__Work task__: Repetition must be exact and must stop with the line bearing "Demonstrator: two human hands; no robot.". It begins at the first line of the records and includes no pictures.

__Material supplied__:
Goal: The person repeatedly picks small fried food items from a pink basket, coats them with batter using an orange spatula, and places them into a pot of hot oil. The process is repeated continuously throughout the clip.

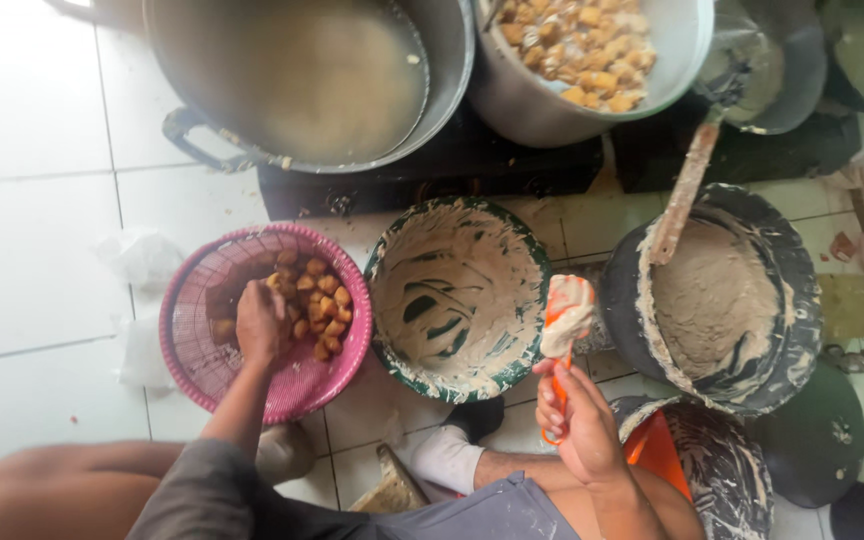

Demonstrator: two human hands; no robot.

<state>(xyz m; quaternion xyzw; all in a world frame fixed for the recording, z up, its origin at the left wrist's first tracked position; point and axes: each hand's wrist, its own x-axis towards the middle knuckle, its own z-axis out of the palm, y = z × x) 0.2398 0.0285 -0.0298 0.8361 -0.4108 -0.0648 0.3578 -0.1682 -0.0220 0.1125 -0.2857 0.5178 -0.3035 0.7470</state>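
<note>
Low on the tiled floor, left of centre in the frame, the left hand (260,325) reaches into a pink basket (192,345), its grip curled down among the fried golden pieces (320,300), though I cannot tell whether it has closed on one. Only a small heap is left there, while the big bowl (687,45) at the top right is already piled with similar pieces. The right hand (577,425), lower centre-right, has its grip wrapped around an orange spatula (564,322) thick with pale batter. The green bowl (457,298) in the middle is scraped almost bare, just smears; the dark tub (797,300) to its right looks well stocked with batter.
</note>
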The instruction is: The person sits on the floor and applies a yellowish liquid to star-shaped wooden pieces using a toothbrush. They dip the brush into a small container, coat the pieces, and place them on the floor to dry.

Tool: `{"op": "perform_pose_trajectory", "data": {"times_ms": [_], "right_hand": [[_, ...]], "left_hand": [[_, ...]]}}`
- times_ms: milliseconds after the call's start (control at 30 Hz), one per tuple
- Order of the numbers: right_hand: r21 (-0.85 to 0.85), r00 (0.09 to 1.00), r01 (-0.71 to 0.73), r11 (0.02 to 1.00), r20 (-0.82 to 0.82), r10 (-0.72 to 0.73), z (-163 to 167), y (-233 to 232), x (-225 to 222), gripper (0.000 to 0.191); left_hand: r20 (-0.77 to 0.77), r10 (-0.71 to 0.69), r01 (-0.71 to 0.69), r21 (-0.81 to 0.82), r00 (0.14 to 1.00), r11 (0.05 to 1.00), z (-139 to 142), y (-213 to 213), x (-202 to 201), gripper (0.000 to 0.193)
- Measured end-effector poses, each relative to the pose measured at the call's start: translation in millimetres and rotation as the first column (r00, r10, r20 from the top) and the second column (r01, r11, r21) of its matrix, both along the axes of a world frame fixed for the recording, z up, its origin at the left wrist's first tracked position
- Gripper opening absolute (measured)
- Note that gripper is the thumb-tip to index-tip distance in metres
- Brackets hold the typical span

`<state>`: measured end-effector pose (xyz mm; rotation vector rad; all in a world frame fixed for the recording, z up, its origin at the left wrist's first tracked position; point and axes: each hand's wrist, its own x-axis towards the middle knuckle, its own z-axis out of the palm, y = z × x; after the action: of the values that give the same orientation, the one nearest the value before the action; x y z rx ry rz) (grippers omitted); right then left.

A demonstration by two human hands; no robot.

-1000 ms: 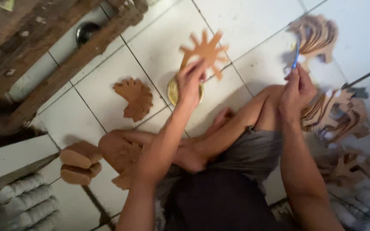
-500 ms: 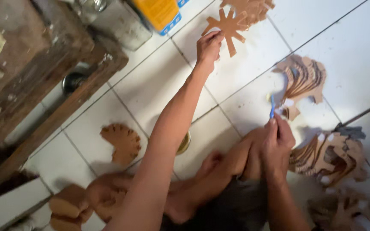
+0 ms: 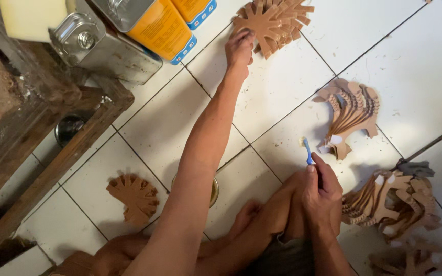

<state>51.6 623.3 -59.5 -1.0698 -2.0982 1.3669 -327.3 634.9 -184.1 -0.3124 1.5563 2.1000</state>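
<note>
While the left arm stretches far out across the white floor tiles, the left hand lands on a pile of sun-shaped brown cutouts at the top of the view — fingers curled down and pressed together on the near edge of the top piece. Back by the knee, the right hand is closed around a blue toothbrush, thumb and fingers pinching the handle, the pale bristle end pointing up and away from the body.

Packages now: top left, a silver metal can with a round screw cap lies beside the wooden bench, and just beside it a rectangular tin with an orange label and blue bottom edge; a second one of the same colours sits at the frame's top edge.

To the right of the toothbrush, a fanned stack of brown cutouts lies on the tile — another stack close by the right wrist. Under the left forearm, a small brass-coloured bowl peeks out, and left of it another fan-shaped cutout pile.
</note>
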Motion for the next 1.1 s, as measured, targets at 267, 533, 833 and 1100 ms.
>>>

__Result of the exercise__:
Goal: The person repeatedly picks small fried food items from a pink basket, coats them with batter using an orange spatula, and places them into a pot of hot oil. The process is repeated continuously throughout the clip.


Demonstrator: two human hands; no robot.

The work on the exercise is done.